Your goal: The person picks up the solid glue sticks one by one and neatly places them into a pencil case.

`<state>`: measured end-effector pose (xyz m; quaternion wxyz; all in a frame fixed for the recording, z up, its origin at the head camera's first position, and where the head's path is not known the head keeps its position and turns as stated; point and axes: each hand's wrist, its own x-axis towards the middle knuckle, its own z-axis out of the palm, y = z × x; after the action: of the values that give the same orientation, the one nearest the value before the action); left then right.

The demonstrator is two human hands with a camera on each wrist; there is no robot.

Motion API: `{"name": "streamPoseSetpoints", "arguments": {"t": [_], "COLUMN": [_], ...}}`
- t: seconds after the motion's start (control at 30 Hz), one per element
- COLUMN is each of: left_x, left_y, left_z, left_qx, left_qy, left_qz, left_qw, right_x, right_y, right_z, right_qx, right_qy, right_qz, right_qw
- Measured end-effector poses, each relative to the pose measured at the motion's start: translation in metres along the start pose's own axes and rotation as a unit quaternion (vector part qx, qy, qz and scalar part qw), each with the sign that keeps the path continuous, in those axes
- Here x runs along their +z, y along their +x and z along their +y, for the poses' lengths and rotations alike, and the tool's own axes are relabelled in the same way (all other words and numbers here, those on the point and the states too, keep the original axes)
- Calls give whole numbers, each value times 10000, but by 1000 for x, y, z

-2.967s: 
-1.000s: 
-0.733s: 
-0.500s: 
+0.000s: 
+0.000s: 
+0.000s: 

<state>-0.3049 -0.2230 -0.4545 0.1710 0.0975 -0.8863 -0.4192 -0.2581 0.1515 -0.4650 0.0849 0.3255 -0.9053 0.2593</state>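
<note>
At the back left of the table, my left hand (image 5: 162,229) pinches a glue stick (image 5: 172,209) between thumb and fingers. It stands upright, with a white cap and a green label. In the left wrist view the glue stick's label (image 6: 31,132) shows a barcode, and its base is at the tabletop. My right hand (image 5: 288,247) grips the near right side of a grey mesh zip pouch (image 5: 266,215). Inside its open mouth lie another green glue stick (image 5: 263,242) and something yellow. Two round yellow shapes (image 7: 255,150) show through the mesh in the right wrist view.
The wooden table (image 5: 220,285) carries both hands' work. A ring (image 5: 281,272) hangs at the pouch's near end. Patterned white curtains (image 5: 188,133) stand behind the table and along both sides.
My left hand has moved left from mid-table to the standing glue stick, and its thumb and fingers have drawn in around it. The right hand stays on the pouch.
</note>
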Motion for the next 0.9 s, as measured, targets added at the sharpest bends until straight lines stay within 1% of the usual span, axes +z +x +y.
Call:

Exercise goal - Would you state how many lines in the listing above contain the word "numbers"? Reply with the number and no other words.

Exercise solution - 2